If the deflection is a main factor in machine tools other wise it
can cause the following: Deflection can cause inaccurate parts;
Deflection can cause chatter, limiting depth of cut and production rate;
Chatter can cause poor surface finish; Chatter can damage tools; Axis
acc/dec. can limit path accuracy and affect surface finish
The model of machine tools with work piece and the cutting tool can
be simulated as shown in the fig.3. This model is used to obtain all the
forces coming out from the different sources to be taken in analysis.
The analysis is done by Finite Element Analysis (FEA), fig.4. The FEA
technique could be explained and described in some steps as follows:
Numerical method to determine structural behaviour; Solves linear
equations to find response under load; Loads may be physical,
acceleration, thermal; Results are deflection, stress, strain energy,
modes, natural frequencies, temperatures; Results used to determine
performance; Results of design analyses used to select most feasible
design.
In the FEA modelling it is also required to define the contact
relations between the components.
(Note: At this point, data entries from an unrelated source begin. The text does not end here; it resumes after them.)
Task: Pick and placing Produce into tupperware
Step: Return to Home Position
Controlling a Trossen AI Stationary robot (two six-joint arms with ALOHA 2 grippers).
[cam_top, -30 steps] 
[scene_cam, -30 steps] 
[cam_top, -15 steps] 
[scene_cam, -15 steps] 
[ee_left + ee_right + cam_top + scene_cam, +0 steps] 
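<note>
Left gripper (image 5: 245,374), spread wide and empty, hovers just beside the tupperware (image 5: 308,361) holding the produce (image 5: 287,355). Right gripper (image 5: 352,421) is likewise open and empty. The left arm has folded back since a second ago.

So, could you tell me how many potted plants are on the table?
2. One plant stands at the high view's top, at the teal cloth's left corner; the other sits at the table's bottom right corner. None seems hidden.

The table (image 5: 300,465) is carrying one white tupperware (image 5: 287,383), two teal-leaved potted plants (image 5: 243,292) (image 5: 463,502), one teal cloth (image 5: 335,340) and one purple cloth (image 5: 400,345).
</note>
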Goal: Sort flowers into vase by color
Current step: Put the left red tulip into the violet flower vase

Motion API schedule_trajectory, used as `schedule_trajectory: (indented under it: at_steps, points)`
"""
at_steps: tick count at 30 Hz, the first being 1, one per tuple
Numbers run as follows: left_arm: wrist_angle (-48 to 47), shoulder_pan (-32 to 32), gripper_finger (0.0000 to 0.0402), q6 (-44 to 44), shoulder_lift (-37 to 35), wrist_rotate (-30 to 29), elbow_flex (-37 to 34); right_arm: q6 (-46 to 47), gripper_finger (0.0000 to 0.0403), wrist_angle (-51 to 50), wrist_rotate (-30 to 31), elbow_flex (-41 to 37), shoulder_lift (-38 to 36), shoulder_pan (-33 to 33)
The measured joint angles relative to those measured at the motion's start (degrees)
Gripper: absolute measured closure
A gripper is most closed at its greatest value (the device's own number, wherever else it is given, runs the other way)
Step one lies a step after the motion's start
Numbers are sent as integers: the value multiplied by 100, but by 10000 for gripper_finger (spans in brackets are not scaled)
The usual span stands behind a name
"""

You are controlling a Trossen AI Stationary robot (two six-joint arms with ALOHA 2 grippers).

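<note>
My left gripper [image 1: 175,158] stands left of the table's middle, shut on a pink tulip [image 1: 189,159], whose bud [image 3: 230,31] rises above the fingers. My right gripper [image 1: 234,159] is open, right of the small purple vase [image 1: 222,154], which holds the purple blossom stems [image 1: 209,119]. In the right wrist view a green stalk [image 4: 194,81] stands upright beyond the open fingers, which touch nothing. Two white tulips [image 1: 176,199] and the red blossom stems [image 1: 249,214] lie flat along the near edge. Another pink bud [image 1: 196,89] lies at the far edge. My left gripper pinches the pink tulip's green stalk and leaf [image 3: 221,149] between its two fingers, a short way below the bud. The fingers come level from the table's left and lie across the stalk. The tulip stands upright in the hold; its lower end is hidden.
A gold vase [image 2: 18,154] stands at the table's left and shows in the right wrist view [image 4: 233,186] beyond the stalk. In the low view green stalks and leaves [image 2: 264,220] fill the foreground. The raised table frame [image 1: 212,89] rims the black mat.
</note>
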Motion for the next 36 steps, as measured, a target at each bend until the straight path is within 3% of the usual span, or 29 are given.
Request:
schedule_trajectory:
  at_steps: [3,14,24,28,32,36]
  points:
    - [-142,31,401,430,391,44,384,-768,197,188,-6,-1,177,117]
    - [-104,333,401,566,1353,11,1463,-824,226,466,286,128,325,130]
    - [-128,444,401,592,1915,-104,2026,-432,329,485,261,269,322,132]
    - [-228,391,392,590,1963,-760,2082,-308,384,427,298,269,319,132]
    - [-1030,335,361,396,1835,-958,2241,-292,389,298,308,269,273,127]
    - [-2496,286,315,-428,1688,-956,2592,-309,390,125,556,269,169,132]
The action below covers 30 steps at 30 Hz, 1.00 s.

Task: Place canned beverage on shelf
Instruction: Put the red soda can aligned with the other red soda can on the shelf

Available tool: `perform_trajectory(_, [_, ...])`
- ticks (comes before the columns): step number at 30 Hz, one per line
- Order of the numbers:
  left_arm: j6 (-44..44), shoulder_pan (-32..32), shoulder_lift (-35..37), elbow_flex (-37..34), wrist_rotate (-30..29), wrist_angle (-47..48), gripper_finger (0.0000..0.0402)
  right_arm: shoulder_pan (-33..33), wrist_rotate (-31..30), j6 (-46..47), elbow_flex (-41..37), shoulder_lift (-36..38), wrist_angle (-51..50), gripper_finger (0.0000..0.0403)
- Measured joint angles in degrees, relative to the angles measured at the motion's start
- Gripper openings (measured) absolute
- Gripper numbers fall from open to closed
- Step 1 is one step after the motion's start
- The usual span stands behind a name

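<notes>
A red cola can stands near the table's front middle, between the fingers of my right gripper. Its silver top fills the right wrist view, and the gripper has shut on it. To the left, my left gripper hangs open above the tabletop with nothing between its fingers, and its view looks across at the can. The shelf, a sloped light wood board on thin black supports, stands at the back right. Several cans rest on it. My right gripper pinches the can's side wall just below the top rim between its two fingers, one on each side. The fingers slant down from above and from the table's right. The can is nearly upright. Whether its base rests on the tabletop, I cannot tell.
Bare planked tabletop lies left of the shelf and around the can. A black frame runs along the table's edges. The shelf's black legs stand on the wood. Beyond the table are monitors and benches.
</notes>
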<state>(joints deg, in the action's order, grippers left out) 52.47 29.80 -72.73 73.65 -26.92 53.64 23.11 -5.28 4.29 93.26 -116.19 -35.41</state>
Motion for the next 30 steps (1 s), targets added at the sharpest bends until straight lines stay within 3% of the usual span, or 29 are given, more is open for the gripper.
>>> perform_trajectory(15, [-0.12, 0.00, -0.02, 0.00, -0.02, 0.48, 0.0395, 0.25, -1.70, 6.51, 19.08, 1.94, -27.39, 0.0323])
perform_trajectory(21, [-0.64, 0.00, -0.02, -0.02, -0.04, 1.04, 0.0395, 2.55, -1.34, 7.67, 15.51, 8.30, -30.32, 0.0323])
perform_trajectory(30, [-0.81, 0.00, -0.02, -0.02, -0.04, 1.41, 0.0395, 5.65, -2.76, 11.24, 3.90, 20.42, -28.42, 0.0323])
In the model the stiffness volume
ratio which is coming from the welding structure is higher that what is
coming from casting. The FEA processing phase could be put in the
following points: Stiffness calculated by solver from geometry,
material, thickness; Displacement found under applied force. The static
analysis (fig .5) is done for: static deflections, static stress static
strain energy, natural frequencies, mode shapes modal strain energy,
effect of mass.
[FIGURE 3 OMITTED]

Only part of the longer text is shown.